WHAT THE EXERCISE ASKS: The records that follow are to be transcribed in full, without their images.

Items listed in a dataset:
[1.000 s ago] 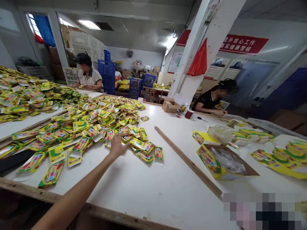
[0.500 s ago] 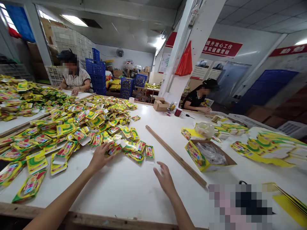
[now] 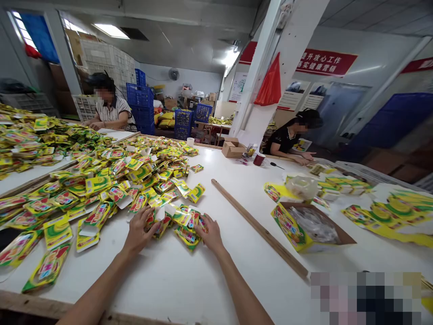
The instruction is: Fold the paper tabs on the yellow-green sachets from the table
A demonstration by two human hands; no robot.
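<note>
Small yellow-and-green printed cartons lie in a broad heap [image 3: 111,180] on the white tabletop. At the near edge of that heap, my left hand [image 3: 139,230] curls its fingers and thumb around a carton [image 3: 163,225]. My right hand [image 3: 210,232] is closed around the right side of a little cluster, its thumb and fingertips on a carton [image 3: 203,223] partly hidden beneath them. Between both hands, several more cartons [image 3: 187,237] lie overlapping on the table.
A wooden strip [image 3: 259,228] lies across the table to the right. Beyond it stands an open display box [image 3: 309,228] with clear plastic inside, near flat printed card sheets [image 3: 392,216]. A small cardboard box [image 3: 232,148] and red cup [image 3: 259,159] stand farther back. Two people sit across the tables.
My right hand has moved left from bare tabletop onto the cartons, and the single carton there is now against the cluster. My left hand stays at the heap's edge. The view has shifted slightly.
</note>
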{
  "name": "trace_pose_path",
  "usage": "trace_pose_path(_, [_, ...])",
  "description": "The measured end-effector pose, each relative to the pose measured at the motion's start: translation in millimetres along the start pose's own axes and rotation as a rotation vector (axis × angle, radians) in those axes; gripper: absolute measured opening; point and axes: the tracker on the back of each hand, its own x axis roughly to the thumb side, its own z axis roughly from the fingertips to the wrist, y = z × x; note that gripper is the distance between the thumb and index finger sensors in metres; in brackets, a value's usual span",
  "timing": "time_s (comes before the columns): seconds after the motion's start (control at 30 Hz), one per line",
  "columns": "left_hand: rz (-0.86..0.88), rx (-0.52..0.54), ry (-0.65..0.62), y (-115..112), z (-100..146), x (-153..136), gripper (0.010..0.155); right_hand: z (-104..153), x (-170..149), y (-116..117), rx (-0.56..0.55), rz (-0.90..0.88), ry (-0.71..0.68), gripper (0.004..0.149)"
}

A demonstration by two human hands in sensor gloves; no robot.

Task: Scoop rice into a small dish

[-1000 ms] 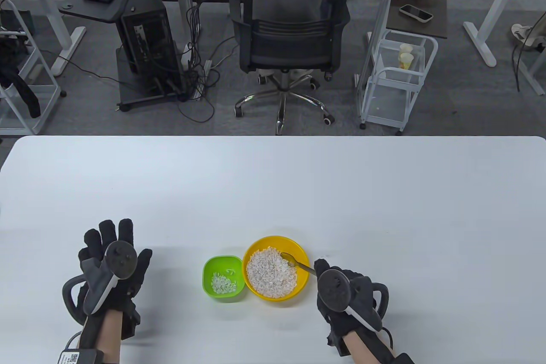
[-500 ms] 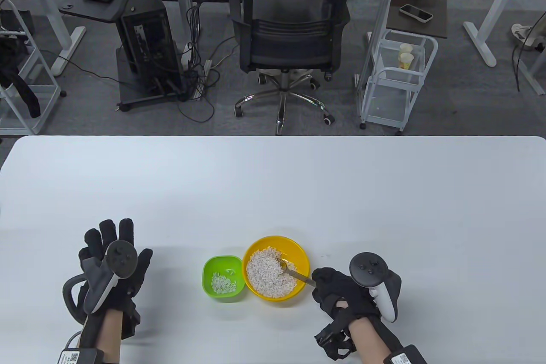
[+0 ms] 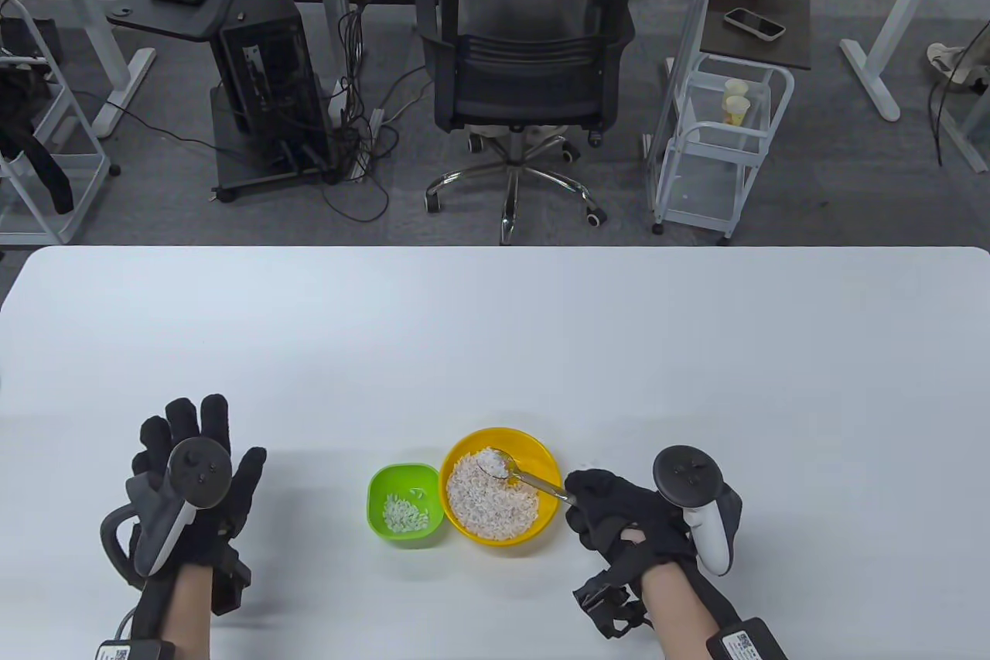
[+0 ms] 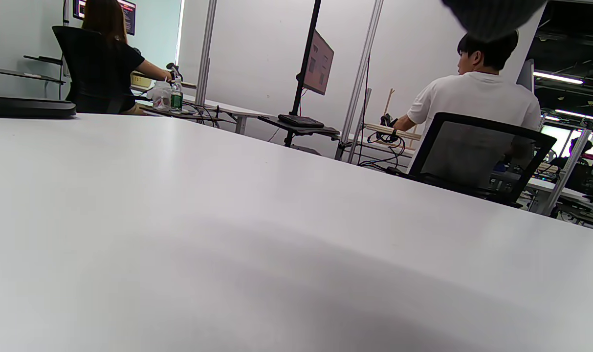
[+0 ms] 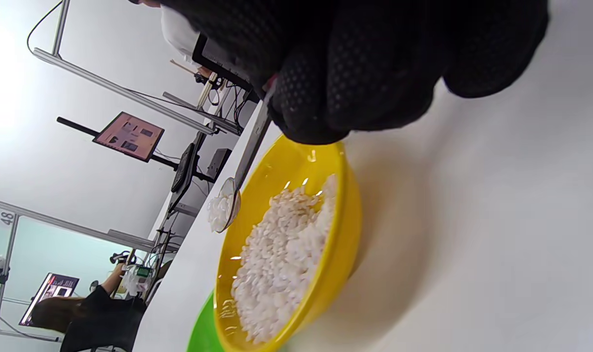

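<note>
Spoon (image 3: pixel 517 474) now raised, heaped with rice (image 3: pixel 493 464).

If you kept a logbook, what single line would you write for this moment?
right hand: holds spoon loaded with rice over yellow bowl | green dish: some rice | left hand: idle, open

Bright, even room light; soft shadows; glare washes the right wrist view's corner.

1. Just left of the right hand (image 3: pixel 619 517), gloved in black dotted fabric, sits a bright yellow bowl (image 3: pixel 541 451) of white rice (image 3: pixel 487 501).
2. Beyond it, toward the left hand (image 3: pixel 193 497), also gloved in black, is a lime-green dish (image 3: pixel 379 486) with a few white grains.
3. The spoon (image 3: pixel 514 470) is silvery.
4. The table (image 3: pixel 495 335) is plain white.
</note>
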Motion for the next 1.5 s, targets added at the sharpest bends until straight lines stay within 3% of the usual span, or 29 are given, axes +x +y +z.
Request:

SOLUTION:
[1.000 s ago] 
[0.500 s ago] 
[now] 
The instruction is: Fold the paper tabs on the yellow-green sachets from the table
A demonstration by two human hands; no robot.
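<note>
Small yellow-and-green printed cartons lie in a broad heap [image 3: 111,180] on the white tabletop. At the near edge of that heap, my left hand [image 3: 139,230] curls its fingers and thumb around a carton [image 3: 163,225]. My right hand [image 3: 210,232] is closed around the right side of a little cluster, its thumb and fingertips on a carton [image 3: 203,223] partly hidden beneath them. Between both hands, several more cartons [image 3: 187,237] lie overlapping on the table.
A wooden strip [image 3: 259,228] lies across the table to the right. Beyond it stands an open display box [image 3: 309,228] with clear plastic inside, near flat printed card sheets [image 3: 392,216]. A small cardboard box [image 3: 232,148] and red cup [image 3: 259,159] stand farther back. Two people sit across the tables.
My right hand has moved left from bare tabletop onto the cartons, and the single carton there is now against the cluster. My left hand stays at the heap's edge. The view has shifted slightly.
</note>
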{
  "name": "trace_pose_path",
  "usage": "trace_pose_path(_, [_, ...])",
  "description": "The measured end-effector pose, each relative to the pose measured at the motion's start: translation in millimetres along the start pose's own axes and rotation as a rotation vector (axis × angle, radians) in those axes; gripper: absolute measured opening; point and axes: the tracker on the back of each hand, its own x axis roughly to the thumb side, its own z axis roughly from the fingertips to the wrist, y = z × x; note that gripper is the distance between the thumb and index finger sensors in metres; in brackets, a value's usual span",
  "timing": "time_s (comes before the columns): seconds after the motion's start (control at 30 Hz), one per line",
  "columns": "left_hand: rz (-0.86..0.88), rx (-0.52..0.54), ry (-0.65..0.62), y (-115..112), z (-100..146), x (-153..136), gripper (0.010..0.155); right_hand: z (-104..153), x (-170..149), y (-116..117), rx (-0.56..0.55), rz (-0.90..0.88), ry (-0.71..0.68), gripper (0.004..0.149)"
}

A demonstration by two human hands in sensor gloves; no robot.

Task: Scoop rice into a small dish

[-1000 ms] 
[-500 ms] 
[+0 ms] 
[+0 ms] 
[+0 ms] 

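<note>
Spoon (image 3: pixel 517 474) now raised, heaped with rice (image 3: pixel 493 464).

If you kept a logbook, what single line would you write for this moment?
right hand: holds spoon loaded with rice over yellow bowl | green dish: some rice | left hand: idle, open

Bright, even room light; soft shadows; glare washes the right wrist view's corner.

1. Just left of the right hand (image 3: pixel 619 517), gloved in black dotted fabric, sits a bright yellow bowl (image 3: pixel 541 451) of white rice (image 3: pixel 487 501).
2. Beyond it, toward the left hand (image 3: pixel 193 497), also gloved in black, is a lime-green dish (image 3: pixel 379 486) with a few white grains.
3. The spoon (image 3: pixel 514 470) is silvery.
4. The table (image 3: pixel 495 335) is plain white.
</note>
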Motion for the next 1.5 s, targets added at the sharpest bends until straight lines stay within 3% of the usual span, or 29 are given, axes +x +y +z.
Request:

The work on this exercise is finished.